According to an item posted on The New York Times Web site Friday afternoon, Broadway is paying Mr. Lipsky an advance worth six figures—sources indicated it is not much higher than $100,000—and will publish the book next year as a trade paperback original.
Mr. Lipsky’s interview with Wallace, which runs over 200 pages and was included in its entirety in his submission to publishers, was the basis for a Rolling Stone profile that was ultimately spiked. The pair spent the better part of five days together traveling by car and by plane around the Midwest. The tapes from the interview sat untouched until Wallace’s suicide last September, at which point RS asked Mr. Lipsky to revisit them in service of a big piece on the author’s life and death.

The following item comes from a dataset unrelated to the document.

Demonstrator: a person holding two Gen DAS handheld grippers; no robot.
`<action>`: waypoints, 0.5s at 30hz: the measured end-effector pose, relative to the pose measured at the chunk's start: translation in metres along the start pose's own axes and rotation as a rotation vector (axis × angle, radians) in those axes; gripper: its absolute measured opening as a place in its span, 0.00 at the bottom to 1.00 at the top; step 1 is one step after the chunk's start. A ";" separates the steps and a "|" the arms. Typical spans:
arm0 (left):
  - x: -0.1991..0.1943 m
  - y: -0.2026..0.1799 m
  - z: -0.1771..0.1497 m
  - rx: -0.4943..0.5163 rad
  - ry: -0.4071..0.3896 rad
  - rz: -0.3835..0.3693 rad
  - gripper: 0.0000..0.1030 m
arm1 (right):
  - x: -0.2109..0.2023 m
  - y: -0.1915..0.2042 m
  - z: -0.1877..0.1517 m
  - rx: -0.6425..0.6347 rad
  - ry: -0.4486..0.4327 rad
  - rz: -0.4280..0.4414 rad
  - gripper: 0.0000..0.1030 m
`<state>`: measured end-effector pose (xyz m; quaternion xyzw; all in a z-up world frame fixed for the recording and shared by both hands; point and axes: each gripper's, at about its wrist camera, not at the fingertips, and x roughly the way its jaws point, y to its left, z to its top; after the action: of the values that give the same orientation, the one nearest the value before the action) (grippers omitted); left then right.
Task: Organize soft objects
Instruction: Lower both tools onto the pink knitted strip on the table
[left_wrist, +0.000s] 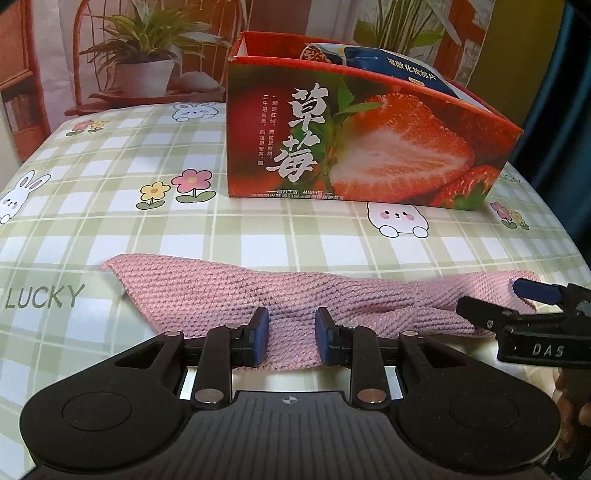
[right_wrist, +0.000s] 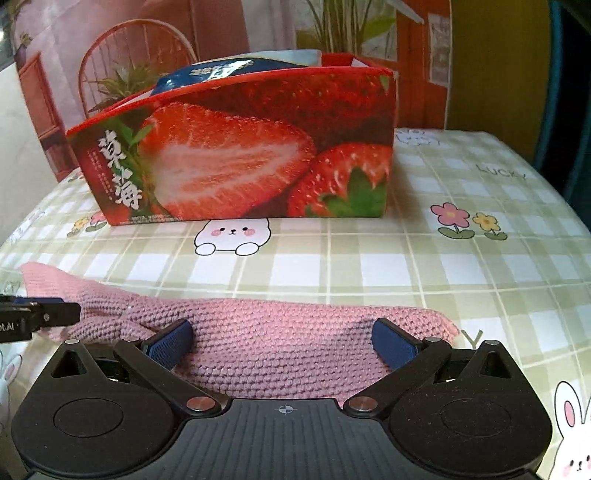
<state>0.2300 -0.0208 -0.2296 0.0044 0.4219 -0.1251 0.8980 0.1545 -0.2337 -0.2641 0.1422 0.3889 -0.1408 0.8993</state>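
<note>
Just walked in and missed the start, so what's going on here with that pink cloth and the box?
A person works a hand-held gripper in each hand over a pink knitted cloth lying flat on the green checked tablecloth. The left hand-held gripper has its fingers narrowly spaced around the cloth's near edge; the right hand-held gripper is wide open over it. Behind stands a red strawberry-print cardboard box, already holding a blue packet.

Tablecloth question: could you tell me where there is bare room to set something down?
A bare strip of tablecloth runs between the strawberry box and the pink knitted cloth. More lies left of the box, around the printed flowers. The near edge is crowded: both grippers, left and right, sit at the cloth.
</note>
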 end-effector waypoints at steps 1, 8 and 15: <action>0.000 -0.001 0.000 -0.003 -0.001 0.000 0.29 | 0.000 0.001 -0.002 -0.008 -0.004 -0.003 0.99; -0.002 0.006 -0.005 -0.019 -0.035 -0.018 0.32 | -0.001 0.002 -0.012 -0.043 -0.059 0.007 1.00; -0.012 0.017 -0.004 -0.032 -0.080 0.056 0.49 | -0.003 0.002 -0.015 -0.051 -0.083 0.009 1.00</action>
<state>0.2228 -0.0014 -0.2247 -0.0031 0.3875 -0.0934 0.9171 0.1431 -0.2262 -0.2717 0.1148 0.3543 -0.1326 0.9185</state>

In his proposal, Mr. Lipsky—who is currently under contract for two other books with Random House—explained that he wanted to present the interviews in a largely unedited fashion because Wallace would have preferred it that way. When the two of them first sat down to talk, according to Mr. Lipsky, Wallace said he was made deeply anxious by the fact that he had no control over the how the piece that resulted from their conversations would look. “I mean, you’re gonna be able to shape this essentially how you want,” Mr. Lipsky quotes Wallace as saying. “And that to me is extremely disturbing.”
Elsewhere, Mr. Lipsky writes that the book, as he imagines it, “has the feel of a highway conversation. … It has the rhythms of the road: grouchiness, indefensible meals, and the sudden, front-seat connections—reciting high points from movies, the right song and a good view sending the radio into soundtrack, a statement that gives you the bright, runway lift of knowing that another person has experienced life the way you do—that are the stuff you go on trips for.”
Mr. Lipsky’s is the first book acquired for Broadway Books by Ms. Salvatore, who joined the imprint just over a month ago after serving for years as editor of Ladies’ Home Journal. “I love this project because it is not your mother’s literary critic tome,” Ms. Salvatore said. “It’s an experiential read, where you are the fly on the wall on this journey. … It has that raw, spontaneous, dynamic quality of conversation between two really smart, interesting guys who you know have lived fascinating lives of their own and have very intriguing, compelling, controversial opinions about everything from shame to fear.”
She added, “It’s edgy, it’s hip—so it will be a very different book than the other one that’s out there and therefore will definitely fill a need.”
“The other one” refers of course to Mr. Max’s book, which will be less a memoiristic snapshot of Wallace’s life than Mr. Lipsky’s and more of a traditional life-and-times-style biography that will also address the historical and cultural circumstances under which he did his work.